The initiative aimed at developing the marginalized Palestinian community in Lebanon by tending to the orphaned children and to reintegrate them in their local community, especially through schooling and providing them with dignified existence. The initiative aimed as well to confront the consequences of the Sabra and Shatila Massacre by helping to maintain the cohesion and continuity of the Palestinian family. This was made possible by developing a new mechanism to identify foster parents for the parentless children and to help them improve their financial conditions as a prelude to overall social care of the family. The families were devastated and dispersed by way of various tragedies, including murder, kidnapping and house demolition.
The project managed to save the lives of refugees, including the children surviving the devastation in Tal al-Za`atar, Jisr al-Basha, Sabra and Shatila Camps. This is not considered only as social benefit, but also as an article of heroism on the part of people living under bombardment and siege.

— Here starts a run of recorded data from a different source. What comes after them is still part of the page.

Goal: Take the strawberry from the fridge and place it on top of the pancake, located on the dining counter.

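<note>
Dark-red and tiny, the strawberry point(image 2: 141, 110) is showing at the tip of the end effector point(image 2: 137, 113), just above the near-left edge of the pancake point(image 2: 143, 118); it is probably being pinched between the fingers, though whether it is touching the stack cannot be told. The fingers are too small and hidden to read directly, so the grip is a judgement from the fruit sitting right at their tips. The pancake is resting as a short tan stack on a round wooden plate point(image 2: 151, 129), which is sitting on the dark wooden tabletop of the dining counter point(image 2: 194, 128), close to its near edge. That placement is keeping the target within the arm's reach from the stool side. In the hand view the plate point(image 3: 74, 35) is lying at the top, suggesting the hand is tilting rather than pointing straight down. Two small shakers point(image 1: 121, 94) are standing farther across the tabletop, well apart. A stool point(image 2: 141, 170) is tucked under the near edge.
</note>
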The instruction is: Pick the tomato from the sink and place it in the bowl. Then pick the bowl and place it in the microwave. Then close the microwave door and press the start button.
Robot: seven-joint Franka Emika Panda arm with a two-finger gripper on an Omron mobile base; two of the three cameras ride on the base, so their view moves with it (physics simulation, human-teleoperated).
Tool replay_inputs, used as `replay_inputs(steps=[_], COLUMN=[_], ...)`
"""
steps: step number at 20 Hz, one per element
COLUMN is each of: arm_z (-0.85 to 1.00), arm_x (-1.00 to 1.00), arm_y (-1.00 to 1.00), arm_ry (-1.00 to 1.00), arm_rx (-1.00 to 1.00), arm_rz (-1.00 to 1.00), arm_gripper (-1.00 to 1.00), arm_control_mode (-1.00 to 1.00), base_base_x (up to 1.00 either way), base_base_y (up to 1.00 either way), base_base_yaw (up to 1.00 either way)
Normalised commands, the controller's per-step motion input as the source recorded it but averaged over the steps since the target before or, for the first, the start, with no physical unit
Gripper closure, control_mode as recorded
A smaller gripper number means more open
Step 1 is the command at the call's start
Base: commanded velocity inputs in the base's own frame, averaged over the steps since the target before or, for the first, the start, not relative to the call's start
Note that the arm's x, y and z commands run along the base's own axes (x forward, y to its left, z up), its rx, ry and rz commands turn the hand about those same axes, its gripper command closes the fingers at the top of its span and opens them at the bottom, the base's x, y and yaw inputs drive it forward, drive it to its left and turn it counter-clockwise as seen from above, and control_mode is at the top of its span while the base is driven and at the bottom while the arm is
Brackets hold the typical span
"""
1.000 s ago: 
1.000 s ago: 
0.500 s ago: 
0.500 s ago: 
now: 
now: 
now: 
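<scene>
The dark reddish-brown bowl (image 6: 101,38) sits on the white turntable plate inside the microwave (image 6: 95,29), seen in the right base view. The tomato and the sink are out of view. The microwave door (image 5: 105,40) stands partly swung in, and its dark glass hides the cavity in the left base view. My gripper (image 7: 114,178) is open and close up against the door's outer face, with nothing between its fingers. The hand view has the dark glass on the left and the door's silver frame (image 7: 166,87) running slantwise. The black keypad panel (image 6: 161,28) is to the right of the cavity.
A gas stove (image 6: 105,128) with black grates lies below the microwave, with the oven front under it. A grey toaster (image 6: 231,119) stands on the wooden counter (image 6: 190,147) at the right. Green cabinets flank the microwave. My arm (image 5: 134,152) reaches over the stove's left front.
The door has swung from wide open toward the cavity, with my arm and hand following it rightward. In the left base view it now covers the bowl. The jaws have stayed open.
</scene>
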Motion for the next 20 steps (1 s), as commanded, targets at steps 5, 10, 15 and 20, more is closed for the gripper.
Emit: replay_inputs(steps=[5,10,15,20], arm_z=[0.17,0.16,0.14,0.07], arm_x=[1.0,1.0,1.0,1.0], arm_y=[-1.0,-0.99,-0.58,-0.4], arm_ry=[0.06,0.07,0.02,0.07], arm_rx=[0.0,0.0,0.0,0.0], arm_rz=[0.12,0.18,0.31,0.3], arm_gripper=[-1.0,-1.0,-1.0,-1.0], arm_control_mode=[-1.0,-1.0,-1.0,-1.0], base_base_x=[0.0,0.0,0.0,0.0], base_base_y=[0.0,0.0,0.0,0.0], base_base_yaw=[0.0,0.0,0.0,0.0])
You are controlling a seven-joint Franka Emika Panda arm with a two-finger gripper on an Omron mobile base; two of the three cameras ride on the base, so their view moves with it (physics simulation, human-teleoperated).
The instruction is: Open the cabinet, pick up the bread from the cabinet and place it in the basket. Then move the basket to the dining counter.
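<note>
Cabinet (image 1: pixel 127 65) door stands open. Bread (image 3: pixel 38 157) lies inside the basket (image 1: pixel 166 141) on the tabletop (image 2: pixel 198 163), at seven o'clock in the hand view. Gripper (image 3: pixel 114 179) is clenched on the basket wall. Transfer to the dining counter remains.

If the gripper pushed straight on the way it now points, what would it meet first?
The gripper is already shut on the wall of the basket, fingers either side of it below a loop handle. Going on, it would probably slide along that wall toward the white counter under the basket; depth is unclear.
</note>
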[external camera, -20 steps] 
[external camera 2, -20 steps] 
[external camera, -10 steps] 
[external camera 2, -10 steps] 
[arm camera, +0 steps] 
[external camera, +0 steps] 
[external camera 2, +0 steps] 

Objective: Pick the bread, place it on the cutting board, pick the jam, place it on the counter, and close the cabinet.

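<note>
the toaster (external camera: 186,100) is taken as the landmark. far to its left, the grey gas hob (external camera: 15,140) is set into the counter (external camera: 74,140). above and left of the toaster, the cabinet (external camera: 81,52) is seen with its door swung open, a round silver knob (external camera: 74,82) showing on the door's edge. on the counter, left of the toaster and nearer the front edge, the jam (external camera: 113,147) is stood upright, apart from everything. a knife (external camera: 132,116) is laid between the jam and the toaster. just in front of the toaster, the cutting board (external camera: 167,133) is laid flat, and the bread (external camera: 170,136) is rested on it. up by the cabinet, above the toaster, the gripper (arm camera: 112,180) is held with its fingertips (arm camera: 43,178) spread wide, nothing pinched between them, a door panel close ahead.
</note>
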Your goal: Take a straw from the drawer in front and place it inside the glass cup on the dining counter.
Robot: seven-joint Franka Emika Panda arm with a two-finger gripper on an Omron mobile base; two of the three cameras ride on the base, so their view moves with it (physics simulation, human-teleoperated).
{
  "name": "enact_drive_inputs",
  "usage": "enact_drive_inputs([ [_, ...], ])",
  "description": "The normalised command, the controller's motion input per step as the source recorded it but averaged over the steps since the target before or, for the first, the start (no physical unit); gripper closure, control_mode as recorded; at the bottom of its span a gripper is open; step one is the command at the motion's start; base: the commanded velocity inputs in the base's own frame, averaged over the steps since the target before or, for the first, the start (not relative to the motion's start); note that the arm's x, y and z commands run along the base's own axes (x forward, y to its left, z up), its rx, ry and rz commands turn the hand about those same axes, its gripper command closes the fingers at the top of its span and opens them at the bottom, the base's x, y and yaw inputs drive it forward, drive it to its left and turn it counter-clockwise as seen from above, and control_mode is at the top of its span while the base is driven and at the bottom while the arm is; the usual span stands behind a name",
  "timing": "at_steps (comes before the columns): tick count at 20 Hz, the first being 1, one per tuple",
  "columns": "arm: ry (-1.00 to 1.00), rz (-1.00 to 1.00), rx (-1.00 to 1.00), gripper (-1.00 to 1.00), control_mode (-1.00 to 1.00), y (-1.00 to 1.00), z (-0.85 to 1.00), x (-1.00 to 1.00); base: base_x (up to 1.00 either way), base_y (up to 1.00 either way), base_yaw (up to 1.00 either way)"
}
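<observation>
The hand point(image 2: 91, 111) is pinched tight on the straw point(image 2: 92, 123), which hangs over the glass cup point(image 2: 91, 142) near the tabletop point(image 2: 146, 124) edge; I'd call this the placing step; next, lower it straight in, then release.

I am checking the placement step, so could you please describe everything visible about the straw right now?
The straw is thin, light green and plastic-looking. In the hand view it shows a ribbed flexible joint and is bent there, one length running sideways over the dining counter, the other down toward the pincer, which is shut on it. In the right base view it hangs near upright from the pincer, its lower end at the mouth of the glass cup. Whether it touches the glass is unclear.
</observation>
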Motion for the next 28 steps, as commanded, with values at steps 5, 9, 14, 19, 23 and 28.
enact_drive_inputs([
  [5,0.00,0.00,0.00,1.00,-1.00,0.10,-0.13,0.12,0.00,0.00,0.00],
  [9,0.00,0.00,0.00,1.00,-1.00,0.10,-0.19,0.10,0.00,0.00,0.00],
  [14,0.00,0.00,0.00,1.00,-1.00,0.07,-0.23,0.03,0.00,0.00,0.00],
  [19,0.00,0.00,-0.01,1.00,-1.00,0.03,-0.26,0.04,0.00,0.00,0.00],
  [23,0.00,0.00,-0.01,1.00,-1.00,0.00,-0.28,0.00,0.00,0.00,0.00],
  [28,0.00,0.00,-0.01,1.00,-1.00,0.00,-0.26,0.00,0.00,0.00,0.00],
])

With the end of the Lebanese Civil War, social and economic problems emerged as priorities. In the field of social work, NISCVT social/cultural centers increased to ten in the Palestinian refugee camps in Lebanon. Social production of education, in cooperation with NGOs, also crystallized in the provision of preschool education, a level that UNRWA does not provide.
As for health services, specialized programs were set for treatment and health awareness. Women assumed important roles in projects such as producing environmental-friendly foodstuffs, traditional embroidery, etc. These also involved the social production of culture by people who did not surrender to population transfer and war, nor to its consequent devastation.